Ashmore Group, the specialist Emerging Markets asset manager that manages $51.8bn, as at 30 September 2024, has launched its SICAV Emerging Markets Frontier Blended Debt Fund.
It's a sub-fund of the Luxembourg-domiciled Ashmore SICAV UCITS Fund, which aims to maximise total returns by investing in transferable debt securities issued primarily by sovereign issuers within Frontier Emerging Markets.
The Fund will invest in hard currency, local currency debt and Foreign Exchange instruments.
The Fund offers investors the opportunity to capitalise on the attractive yields and improving credit stories offered by Frontier EM debt markets.
Ashmore highlighted further following features of the new fund:
• Attractive all-in yields: investors can hope to achieve higher returns due to the elevated risk premia associated with Frontier markets.
• Participation in improving credits and economic turnaround stories: the Fund allows investors to participate in the economic recovery and a net improvement in credit ratings within Frontier Markets.
• Low average duration: the shorter durations typically associated with Frontier debt offer reduced exposure to interest rate volatility.
• High carry opportunities in select local currency instruments: investors can benefit from the high yield available in local currency instruments within Frontier markets.
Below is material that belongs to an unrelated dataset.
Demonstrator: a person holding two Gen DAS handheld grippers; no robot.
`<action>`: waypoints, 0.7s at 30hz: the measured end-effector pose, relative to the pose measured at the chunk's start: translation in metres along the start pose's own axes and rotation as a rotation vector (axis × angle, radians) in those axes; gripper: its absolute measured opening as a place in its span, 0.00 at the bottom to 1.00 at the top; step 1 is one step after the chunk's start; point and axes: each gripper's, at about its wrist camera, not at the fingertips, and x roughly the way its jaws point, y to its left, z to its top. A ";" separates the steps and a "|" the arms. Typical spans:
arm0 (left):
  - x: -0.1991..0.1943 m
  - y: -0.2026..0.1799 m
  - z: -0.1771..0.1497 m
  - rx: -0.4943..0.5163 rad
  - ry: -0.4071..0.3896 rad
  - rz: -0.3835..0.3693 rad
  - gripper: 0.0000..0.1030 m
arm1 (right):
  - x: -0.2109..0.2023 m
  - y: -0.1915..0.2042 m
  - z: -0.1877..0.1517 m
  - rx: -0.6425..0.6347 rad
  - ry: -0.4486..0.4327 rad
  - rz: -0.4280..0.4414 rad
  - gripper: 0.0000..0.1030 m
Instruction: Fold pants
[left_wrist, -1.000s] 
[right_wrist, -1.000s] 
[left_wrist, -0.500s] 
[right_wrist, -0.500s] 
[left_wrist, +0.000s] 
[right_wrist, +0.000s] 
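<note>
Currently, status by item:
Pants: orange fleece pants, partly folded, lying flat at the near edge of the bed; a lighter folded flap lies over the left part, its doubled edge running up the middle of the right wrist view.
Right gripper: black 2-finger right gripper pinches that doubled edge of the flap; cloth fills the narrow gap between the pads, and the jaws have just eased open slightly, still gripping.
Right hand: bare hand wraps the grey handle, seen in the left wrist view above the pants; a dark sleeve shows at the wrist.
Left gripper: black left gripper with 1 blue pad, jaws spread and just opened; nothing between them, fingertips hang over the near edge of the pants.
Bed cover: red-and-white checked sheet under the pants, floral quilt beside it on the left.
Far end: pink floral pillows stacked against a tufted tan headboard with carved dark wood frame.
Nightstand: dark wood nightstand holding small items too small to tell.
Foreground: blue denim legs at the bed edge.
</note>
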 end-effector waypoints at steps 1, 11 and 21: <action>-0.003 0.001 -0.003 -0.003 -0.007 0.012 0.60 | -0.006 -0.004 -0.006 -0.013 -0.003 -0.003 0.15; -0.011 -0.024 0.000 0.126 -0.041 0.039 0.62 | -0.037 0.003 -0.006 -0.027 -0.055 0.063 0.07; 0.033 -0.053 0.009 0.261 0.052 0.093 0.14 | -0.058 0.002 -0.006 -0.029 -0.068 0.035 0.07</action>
Alexis de Mones, portfolio manager at Ashmore Group, said: “Lower foreign investor participation in EM Frontier debt markets has led to an increase in borrowing costs across many of these markets, and this Fund provides investors with access to the high-yield opportunities that we are seeing as a result.
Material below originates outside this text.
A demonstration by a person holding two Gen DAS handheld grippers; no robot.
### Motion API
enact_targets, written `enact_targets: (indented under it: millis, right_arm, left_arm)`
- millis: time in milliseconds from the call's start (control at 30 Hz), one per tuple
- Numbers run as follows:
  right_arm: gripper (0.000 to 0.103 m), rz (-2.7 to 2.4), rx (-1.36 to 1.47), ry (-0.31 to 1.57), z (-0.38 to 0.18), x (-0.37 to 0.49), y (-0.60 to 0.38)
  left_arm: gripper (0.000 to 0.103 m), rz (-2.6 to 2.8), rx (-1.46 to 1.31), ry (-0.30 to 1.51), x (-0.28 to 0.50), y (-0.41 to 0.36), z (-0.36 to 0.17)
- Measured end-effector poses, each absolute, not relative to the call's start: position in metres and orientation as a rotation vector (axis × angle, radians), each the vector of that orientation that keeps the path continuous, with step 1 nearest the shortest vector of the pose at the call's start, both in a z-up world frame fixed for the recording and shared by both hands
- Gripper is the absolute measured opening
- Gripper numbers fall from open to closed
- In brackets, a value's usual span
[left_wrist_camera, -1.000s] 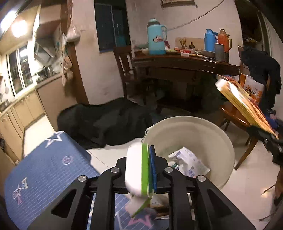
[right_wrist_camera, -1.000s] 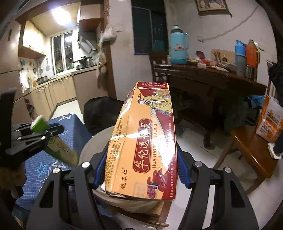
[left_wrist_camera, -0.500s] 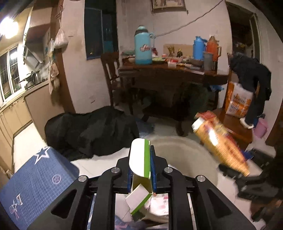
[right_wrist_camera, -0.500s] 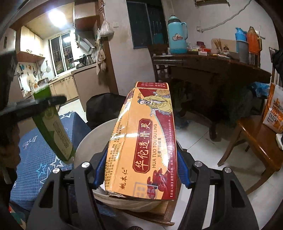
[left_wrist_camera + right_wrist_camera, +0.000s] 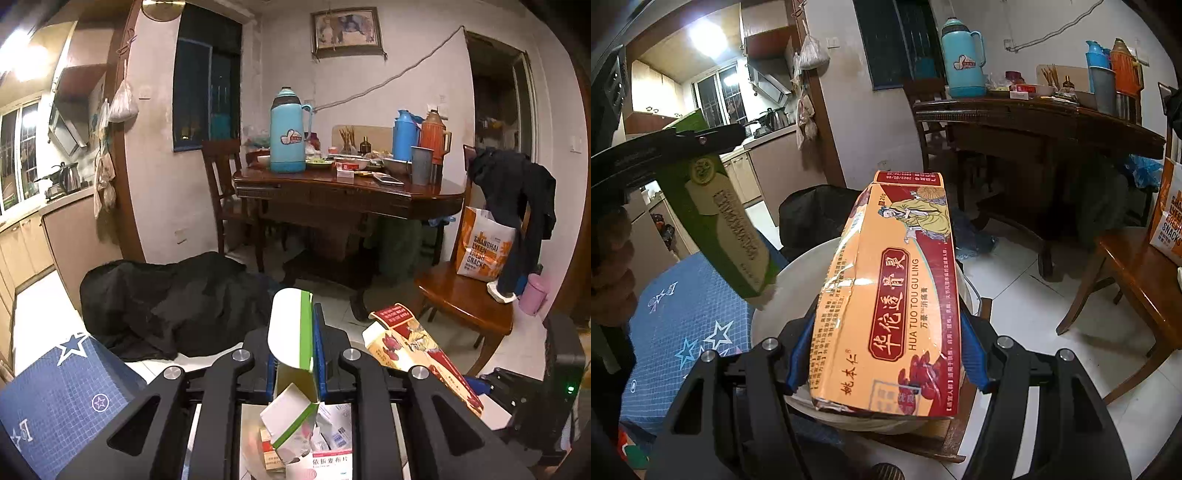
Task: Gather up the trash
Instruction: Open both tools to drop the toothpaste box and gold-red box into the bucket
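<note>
My left gripper [image 5: 295, 354] is shut on a flattened green-and-white carton [image 5: 291, 325], held upright with a flap hanging below the pads. Several discarded packets [image 5: 328, 454] lie under it. My right gripper [image 5: 886, 354] is shut on a long orange-and-red medicine box [image 5: 886, 295], lying along its fingers above a round white bin [image 5: 798, 266]. In the right wrist view the left gripper [image 5: 701, 138] holds the green carton [image 5: 727, 236] tilted above the bin's left rim. In the left wrist view the orange box [image 5: 417, 354] slants at the right.
A blue star-patterned cloth [image 5: 683, 314] covers a surface left of the bin. A black bag [image 5: 166, 302] lies on the tiled floor behind it. Beyond stand a cluttered wooden table [image 5: 351, 192], a chair [image 5: 221, 192] and a low wooden stool [image 5: 465, 295] with a snack bag.
The left gripper has risen and tipped up with the green carton, so the bin has dropped out of its view. The right gripper has shifted slightly over the bin, still holding the orange box.
</note>
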State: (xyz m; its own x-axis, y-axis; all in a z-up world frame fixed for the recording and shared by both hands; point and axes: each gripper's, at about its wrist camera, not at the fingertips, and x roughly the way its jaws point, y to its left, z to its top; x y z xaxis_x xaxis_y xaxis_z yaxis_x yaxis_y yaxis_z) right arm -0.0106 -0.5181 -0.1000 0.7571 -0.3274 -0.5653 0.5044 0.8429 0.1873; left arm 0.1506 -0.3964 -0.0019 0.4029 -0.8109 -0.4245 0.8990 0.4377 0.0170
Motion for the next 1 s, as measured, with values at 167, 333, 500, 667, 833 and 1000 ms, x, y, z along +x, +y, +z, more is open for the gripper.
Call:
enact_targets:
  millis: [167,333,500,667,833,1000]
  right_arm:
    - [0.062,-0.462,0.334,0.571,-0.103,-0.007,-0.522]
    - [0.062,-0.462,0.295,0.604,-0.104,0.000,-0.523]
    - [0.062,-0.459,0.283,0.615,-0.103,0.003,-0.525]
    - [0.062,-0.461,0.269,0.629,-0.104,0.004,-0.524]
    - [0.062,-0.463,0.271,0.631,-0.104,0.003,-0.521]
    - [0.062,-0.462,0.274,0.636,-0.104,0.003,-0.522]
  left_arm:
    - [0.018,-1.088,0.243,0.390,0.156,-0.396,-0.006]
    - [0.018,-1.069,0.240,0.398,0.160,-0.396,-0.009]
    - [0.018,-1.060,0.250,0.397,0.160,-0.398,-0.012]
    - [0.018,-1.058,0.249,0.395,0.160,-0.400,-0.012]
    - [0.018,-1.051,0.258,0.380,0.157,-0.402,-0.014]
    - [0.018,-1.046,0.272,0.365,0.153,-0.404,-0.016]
"Our extensive experience and deep relationships in these countries position us very well to capitalise on the attractive risk premia and economic turnaround stories that these markets offer.
"The hard and local currency Frontier markets offer very distinct returns profiles over different parts of the cycle, and this will provide us with opportunities to manage the fund actively and reduce the level of volatility.”
The landscape of Emerging Markets (EM) sovereign debt continues to evolve, with an increasing divergence between a narrow spectrum of high quality, high liquidity debt markets and a broader array of smaller markets, many of which are classified as 'Frontier' debt markets.
The financial pressure faced by many Frontier markets in the aftermath of the pandemic led to a loss of market access and a significant reduction in capital inflows from international private investors.
However, the increased involvement of the International Monetary Fund (IMF) has catalysed economic reforms, reduced imbalances and led to an overall improvement in sovereign credit ratings across the Frontier debt space.
Despite these positive developments, lower foreign investor participation still result in high borrowing costs in many of these markets, creating compelling investment opportunities with potential double-digit yields – the Fund’s yield to maturity is over 11% today.
With over 30 years of experience in managing EM debt, Ashmore said it was very well positioned to navigate the complexities of Frontier Markets, with a global footprint and ten local offices.
Ashmore already manages close to $3bn in Frontier debt assets across existing EM debt strategies, and has been managing a dedicated Frontier Equities strategy since 2010.